Work order:
The response must consist of the lines below from the one with "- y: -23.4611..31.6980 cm" through the one with "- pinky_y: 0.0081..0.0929", exactly as they appear and with both ends kept.

[Stored records]

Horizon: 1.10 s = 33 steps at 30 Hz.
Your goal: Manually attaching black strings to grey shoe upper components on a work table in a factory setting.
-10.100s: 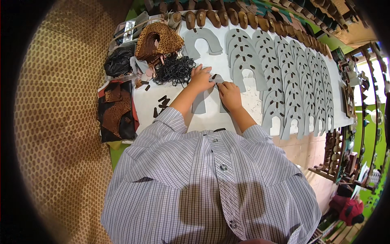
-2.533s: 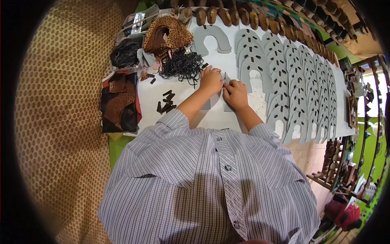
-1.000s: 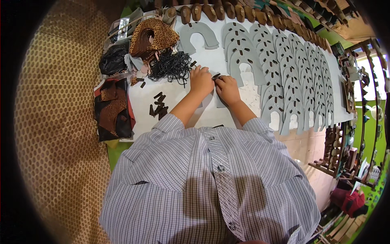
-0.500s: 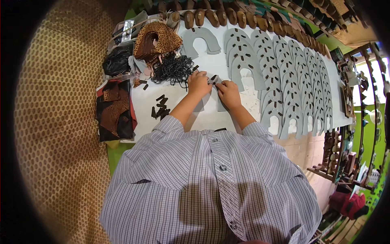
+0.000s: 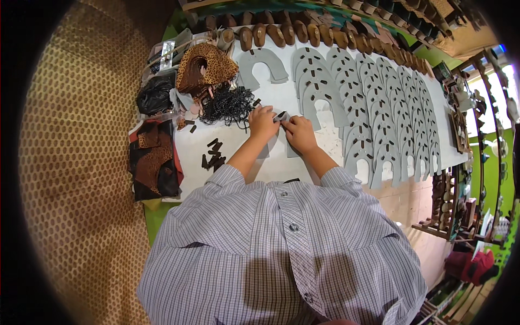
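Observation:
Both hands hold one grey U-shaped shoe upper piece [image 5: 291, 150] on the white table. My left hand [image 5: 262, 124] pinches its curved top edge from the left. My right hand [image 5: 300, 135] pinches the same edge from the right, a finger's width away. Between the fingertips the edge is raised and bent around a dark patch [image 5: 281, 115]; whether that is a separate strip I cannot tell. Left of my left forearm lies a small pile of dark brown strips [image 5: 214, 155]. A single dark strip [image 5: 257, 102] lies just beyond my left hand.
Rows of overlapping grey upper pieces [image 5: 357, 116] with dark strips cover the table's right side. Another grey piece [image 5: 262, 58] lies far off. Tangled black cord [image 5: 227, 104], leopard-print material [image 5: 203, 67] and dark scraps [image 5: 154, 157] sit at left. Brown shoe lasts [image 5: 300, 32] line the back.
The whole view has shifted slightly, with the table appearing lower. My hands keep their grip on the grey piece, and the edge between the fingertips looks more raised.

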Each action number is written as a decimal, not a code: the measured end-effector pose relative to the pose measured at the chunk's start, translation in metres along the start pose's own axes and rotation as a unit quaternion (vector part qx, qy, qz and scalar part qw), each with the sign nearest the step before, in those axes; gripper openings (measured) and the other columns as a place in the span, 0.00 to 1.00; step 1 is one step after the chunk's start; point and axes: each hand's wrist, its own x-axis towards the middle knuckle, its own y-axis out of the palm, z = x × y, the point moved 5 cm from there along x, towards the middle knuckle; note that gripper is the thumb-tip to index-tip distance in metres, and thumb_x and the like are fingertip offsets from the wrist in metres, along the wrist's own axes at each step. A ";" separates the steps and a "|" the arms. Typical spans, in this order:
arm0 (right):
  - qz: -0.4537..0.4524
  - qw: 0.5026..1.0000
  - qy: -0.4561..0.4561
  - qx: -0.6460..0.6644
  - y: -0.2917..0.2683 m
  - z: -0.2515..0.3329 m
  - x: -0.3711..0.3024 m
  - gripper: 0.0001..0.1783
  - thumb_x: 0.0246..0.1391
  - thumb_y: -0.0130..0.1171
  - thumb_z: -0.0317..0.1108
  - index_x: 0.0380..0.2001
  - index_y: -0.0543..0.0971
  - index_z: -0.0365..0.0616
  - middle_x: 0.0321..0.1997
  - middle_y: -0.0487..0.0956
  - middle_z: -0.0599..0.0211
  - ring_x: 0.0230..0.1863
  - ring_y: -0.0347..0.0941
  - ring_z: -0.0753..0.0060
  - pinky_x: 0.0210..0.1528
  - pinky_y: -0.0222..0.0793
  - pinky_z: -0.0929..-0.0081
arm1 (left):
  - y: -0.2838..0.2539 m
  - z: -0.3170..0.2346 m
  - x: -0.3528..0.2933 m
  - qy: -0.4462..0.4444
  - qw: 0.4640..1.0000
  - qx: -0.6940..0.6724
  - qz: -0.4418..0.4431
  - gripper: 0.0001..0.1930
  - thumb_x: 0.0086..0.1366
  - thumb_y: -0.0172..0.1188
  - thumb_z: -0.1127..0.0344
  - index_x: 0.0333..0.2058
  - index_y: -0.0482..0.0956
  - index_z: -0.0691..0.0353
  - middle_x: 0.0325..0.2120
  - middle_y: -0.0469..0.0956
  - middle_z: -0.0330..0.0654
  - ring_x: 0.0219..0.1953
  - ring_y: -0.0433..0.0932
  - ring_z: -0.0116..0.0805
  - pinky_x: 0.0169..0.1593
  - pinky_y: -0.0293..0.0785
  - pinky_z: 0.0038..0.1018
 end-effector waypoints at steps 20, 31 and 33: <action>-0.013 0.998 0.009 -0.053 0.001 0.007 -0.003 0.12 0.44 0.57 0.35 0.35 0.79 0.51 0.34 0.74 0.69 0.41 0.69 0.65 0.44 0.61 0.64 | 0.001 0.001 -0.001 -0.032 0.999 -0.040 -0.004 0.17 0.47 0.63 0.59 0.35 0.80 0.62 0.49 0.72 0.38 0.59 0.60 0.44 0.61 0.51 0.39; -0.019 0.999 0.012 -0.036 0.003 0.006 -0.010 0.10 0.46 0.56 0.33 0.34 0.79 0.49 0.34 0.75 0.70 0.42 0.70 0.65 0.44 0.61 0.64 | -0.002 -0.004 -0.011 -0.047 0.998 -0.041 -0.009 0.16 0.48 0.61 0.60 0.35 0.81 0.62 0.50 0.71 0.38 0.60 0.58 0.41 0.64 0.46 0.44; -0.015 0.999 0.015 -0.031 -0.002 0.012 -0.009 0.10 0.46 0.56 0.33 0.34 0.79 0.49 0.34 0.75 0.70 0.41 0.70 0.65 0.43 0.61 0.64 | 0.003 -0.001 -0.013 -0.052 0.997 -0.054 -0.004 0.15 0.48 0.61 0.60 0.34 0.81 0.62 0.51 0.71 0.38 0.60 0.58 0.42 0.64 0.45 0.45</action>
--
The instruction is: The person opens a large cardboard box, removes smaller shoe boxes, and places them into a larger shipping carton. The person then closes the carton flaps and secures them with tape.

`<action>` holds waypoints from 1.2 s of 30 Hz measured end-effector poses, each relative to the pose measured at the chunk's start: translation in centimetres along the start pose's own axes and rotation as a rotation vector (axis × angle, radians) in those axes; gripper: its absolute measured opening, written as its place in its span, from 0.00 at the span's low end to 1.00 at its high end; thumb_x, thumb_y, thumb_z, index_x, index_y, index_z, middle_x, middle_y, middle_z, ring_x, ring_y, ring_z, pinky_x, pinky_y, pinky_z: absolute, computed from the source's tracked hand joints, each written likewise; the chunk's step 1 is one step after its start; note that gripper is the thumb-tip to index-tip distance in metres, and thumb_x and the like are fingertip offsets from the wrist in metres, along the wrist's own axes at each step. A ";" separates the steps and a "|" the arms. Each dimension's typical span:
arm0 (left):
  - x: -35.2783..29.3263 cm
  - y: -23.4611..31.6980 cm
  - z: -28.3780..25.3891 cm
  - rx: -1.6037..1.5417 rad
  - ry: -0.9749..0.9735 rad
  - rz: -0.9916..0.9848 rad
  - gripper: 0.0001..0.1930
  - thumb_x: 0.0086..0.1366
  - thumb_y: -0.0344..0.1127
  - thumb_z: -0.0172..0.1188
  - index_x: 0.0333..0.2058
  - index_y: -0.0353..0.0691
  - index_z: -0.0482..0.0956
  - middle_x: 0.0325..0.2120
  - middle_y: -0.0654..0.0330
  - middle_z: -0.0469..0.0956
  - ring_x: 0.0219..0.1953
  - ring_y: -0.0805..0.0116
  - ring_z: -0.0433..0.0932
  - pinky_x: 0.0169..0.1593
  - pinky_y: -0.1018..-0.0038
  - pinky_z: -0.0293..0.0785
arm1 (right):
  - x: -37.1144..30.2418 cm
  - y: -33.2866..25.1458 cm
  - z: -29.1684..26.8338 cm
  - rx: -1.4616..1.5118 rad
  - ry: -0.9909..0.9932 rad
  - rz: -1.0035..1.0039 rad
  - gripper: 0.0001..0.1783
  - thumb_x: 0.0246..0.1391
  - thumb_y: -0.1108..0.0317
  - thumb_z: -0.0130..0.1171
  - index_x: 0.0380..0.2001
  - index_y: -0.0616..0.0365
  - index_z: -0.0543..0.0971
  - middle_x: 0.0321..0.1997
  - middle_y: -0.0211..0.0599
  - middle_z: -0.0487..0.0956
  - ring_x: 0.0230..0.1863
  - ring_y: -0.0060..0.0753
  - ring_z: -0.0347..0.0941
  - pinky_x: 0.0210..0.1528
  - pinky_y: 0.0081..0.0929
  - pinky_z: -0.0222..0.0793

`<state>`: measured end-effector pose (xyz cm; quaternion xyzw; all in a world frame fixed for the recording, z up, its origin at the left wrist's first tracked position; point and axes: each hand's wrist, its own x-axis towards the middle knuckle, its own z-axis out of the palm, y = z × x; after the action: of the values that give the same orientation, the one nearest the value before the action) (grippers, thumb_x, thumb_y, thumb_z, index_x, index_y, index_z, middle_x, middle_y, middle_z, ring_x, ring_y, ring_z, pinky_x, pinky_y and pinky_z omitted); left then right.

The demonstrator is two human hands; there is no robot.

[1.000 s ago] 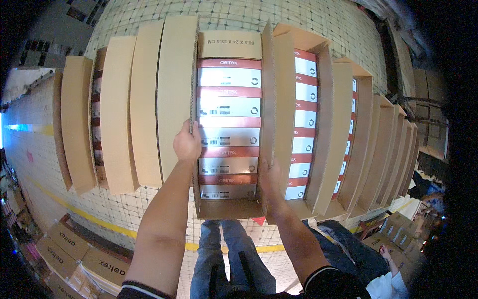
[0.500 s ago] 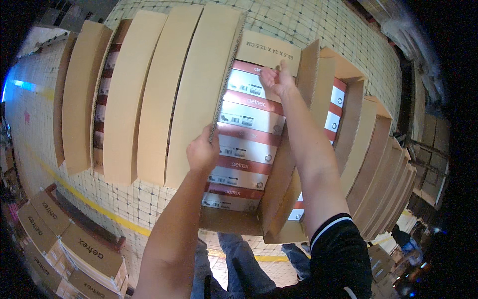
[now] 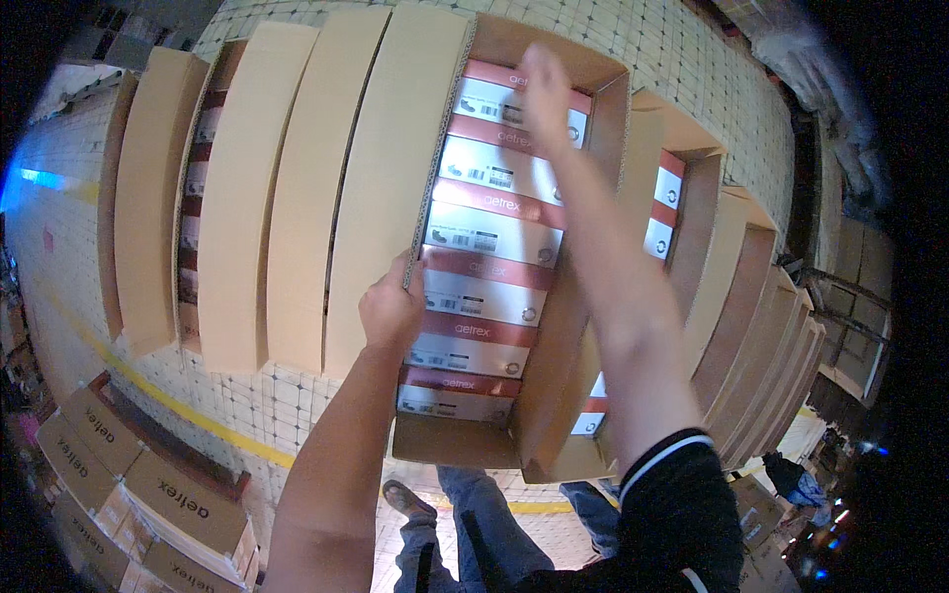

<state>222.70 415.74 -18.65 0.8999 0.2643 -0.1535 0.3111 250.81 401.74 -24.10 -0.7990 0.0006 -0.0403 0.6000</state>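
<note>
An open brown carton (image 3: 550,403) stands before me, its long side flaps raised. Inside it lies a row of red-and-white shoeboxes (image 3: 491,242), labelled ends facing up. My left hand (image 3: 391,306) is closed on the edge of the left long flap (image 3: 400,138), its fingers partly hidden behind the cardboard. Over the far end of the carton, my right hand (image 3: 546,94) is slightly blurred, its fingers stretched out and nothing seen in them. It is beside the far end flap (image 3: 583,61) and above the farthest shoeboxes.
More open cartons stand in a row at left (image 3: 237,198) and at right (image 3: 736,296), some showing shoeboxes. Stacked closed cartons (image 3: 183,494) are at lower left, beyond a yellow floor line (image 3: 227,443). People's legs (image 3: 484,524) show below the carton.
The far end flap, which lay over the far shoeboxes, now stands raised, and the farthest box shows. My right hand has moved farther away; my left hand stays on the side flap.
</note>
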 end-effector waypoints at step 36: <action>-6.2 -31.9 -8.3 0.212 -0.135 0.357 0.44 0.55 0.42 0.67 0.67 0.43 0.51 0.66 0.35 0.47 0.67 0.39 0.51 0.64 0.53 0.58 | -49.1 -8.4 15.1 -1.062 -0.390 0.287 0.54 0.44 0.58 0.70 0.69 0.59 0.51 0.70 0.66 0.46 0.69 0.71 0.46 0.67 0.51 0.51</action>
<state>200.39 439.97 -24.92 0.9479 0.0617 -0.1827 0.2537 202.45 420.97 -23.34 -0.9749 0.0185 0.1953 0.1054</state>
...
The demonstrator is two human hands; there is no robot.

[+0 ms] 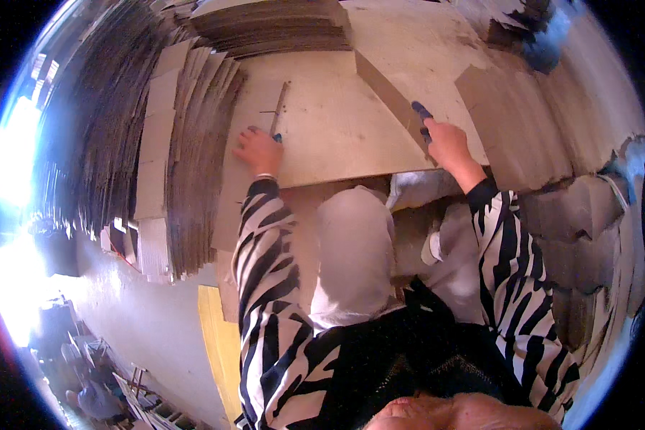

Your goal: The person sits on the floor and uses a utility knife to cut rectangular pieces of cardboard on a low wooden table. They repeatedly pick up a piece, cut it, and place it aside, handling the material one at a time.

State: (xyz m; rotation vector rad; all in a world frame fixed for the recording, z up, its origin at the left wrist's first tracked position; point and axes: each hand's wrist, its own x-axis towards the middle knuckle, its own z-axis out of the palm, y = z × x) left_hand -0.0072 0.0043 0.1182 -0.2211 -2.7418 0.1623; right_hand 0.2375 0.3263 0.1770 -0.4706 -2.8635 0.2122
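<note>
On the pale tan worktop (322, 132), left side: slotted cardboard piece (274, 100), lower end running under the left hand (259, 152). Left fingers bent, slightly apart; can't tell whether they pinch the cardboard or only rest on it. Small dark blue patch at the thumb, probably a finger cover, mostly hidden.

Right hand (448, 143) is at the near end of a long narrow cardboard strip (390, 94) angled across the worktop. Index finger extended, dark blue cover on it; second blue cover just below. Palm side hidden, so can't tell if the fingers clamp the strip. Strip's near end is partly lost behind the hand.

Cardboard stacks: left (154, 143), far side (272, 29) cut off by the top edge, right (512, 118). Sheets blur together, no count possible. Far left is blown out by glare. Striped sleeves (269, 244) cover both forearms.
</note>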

Result of this exercise:
  - y: -23.4611..31.6980 cm
  - z: -28.3780..25.3891 cm
  - rx: -1.6037..1.5417 rad
  - ry: -0.9749..0.9735 rad
  - rz: -0.9916..0.9848 rad
  - gripper: 0.0001..0.1930
  - thumb_x: 0.0086..0.1366
  - thumb_y: -0.0344..0.1127
  - thumb_z: -0.0172..0.1188
  - index_x: 0.0333..0.2058
  - index_y: -0.0353..0.0691
  - index_z: -0.0482..0.0956
  - middle_x: 0.0325..0.2120
  - middle_y: -0.0654..0.0330
  - middle_z: -0.0469..0.0956
  - ring_x: 0.0219..0.1953
  - ring_y: -0.0805..0.0116
  - ring_z: -0.0433..0.0932
  - pinky_x: 0.0169..0.1593
  - pinky_y: -0.1018..-0.0038
  - pinky_z: -0.0293..0.0785
arm1 (right):
  - x: -37.1144..30.2418 cm
  - y: -33.2866..25.1458 cm
  - z: -29.1684..26.8338 cm
  - rx: -1.4616..1.5118 rad
  - ry: -0.9909..0.9932 rad
  - rz: -1.0035..1.0039 rad
  - gripper: 0.0001..0.1783
  - thumb_x: 0.0246..0.1391
  - thumb_y: -0.1108..0.0317
  - thumb_z: -0.0130..0.1171
  - index_x: 0.0380..0.2001
  - index_y: -0.0616..0.0365
  - index_z: -0.0543..0.0971
  - middle_x: 0.0321..0.1997
  - middle_y: -0.0211..0.0599
  - middle_z: -0.0487..0.0956
  - ring_x: 0.0230..0.1863
  - ring_y: -0.0060..0.0753
  - ring_z: -0.0347..0.0941
  - pinky_x: 0.0210..0.1528
  - pinky_y: 0.0081..0.0929

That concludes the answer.